Please join us this Friday, January 20th from 15:30-17:00 in Cobb Hall 107 for the first LVC of the winter! Prof. Isaac Bleaman will be speaking on Yiddish varieties and what they could say about differences between communities. This meeting will be both in-person and on Zoom; if you would like the Zoom link for the presentation, please email one of the workshop coordinators.

Contemporary and historical perspectives on sociolinguistic variation in Yiddish.
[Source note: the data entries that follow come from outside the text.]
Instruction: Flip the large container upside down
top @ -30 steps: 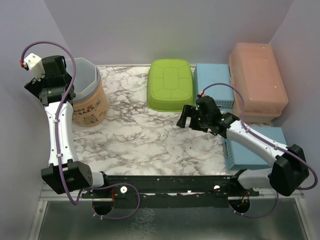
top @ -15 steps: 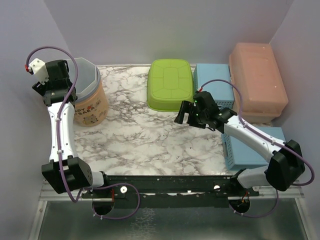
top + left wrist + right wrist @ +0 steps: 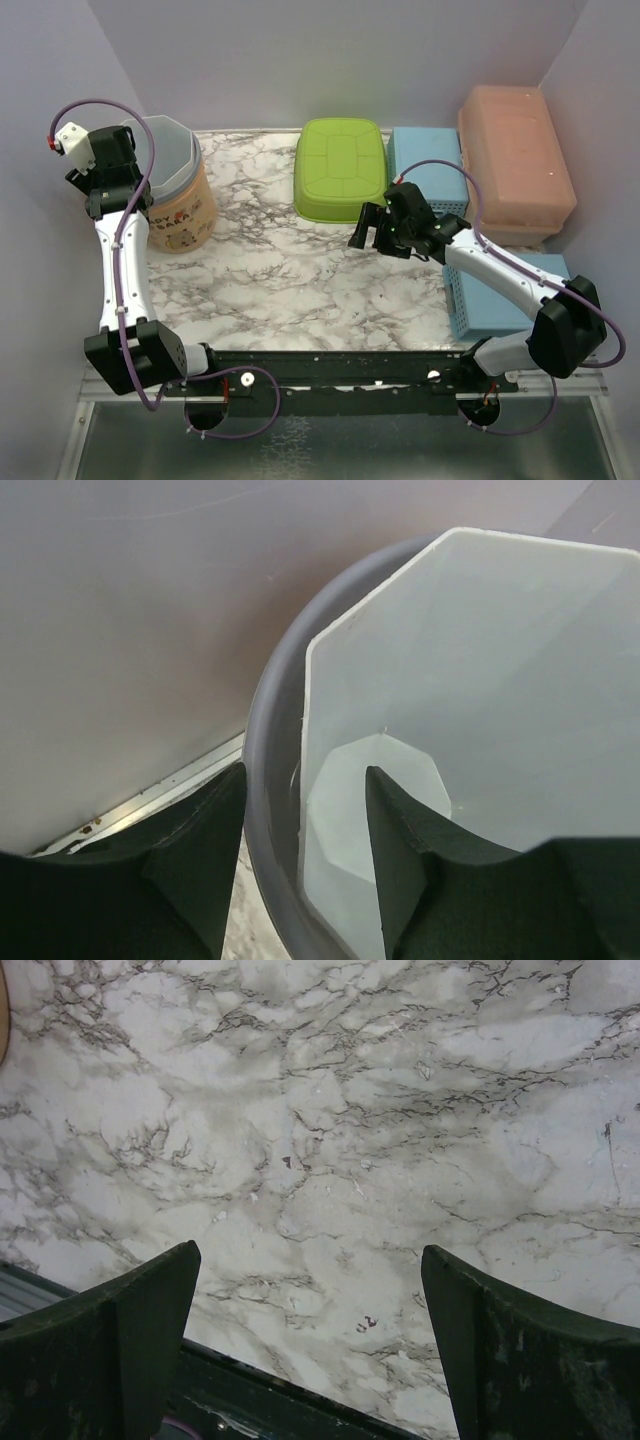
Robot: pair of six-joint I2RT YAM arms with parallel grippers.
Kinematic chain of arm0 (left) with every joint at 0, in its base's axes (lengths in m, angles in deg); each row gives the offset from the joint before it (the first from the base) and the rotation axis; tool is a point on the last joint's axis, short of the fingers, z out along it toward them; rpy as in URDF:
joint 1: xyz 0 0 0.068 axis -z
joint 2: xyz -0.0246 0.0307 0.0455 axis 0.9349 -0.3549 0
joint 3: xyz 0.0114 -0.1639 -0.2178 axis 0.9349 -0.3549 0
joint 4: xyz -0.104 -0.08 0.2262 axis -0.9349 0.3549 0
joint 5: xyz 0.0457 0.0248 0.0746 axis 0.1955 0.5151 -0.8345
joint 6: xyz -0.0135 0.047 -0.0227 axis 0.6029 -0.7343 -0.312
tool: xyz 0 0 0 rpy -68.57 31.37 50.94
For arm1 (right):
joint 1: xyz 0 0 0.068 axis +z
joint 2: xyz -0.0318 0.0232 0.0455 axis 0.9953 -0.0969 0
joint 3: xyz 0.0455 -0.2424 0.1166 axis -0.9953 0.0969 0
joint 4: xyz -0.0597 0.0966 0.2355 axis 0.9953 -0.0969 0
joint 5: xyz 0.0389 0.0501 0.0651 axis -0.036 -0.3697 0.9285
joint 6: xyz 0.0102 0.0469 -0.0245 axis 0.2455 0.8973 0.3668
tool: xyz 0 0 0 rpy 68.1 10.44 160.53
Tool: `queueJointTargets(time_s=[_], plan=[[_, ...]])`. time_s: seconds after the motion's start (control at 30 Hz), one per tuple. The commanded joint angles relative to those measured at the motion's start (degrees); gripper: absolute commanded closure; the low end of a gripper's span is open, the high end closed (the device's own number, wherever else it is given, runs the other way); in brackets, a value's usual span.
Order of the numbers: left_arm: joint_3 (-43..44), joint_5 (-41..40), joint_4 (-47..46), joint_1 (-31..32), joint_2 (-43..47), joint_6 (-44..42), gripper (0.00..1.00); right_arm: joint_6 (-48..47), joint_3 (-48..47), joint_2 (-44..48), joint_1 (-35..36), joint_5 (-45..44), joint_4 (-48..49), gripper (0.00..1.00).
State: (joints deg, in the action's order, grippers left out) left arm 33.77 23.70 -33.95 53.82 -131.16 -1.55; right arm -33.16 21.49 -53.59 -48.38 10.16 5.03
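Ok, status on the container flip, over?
Left gripper astride rim of large container, grip unconfirmed. Right gripper open over marble table. Container upright, not yet flipped. Side wall close beside it.

A green tub (image 3: 341, 170) sits bottom-up on the marble table (image 3: 280, 270), just past the right gripper (image 3: 362, 232) toward the back wall; a blue basket (image 3: 425, 155) sits beside the tub, back and to the right of that gripper. A big pink box (image 3: 515, 160) lies farther right; another blue basket (image 3: 490, 315) sits right of the gripper, nearer the front; pale purple walls (image 3: 330, 60) stand around.
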Motion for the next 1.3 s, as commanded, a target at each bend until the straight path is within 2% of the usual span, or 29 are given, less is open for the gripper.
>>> queueJointTargets(time_s=[0.0, 0.23, 0.5, 1.03, 1.27], plan=[[-3.09, 4.69, -1.32, 0.15, 1.91, 1.18, 0.5, 0.14, -0.92, -0.92, 0.18, 2.02, -1.64, 0.04], [-1.16, 5.03, -1.74, 0.18, 2.62, -0.71, 0.51, 0.15, -1.46, -2.08, 0.16, 2.18, -2.68, 0.04], [0.85, 5.53, -1.74, 0.18, 3.06, -1.89, 0.48, 0.79, -1.26, -2.65, 0.16, 3.66, -1.66, 0.04], [-4.03, 2.09, -1.82, 0.13, 2.09, -2.83, 0.47, -0.42, -2.34, -1.61, 0.16, 3.91, -1.95, 0.04], [-5.65, 3.47, -2.83, 0.15, 2.29, -2.8, 0.5, -0.98, -2.08, -1.73, 0.16, 5.02, -1.33, 0.04]])
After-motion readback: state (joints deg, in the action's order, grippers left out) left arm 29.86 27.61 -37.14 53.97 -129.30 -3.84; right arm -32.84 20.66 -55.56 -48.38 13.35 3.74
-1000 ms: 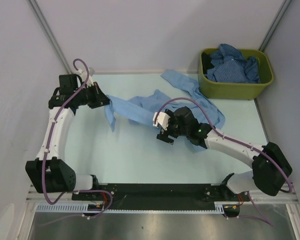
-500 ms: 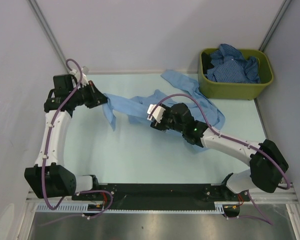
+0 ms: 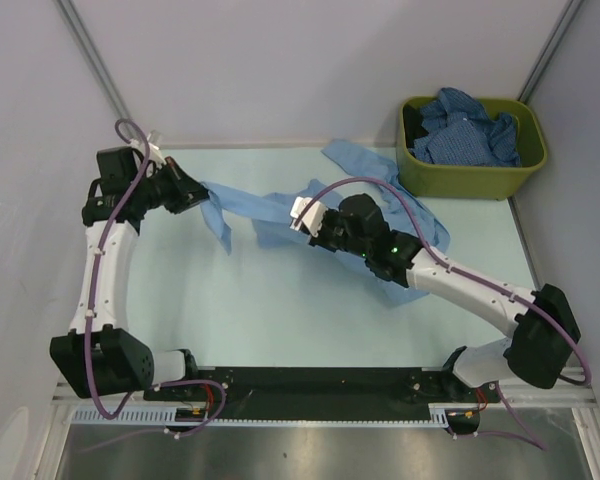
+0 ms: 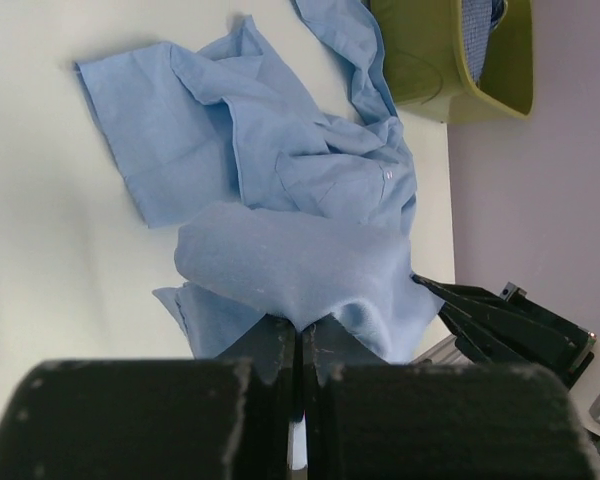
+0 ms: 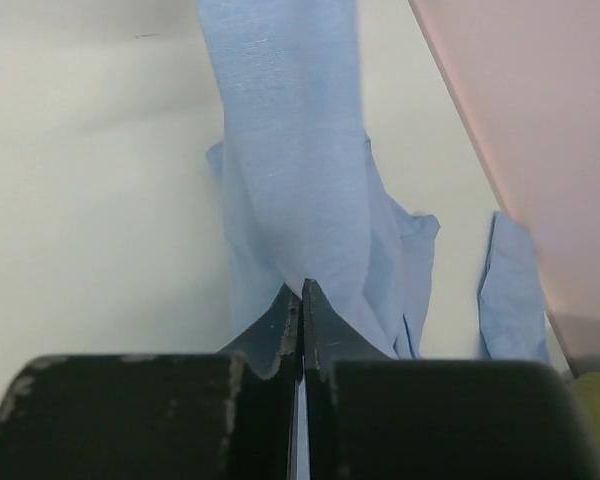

Although Yiddish figures prominently in early research in sociolinguistics and language contact (most notably in the work of Uriel Weinreich and Joshua Fishman), very little quantitative variationist research has been conducted on either contemporary or historical varieties of the language. In this talk, I will present my findings on the social significance of variation in New York-based communities that are committed to language maintenance in Yiddish. The results show how differences in communities’ maintenance practices and ideologies (e.g., whether to prioritize language dominance; whether to promote standardization) have contributed to inter-community differences in the quantitative patterning of two variables: voice onset time (VOT) and number agreement. At the end of the talk, I will preview the resources that will become available under the planned Corpus of Spoken Yiddish in Europe (CSYE), which is being developed through a National Science Foundation CAREER grant. Among other applications in research and language revitalization, the CSYE will provide the data necessary to address research questions related to the social meaning of variation and the direction of language change in the pre-Holocaust period.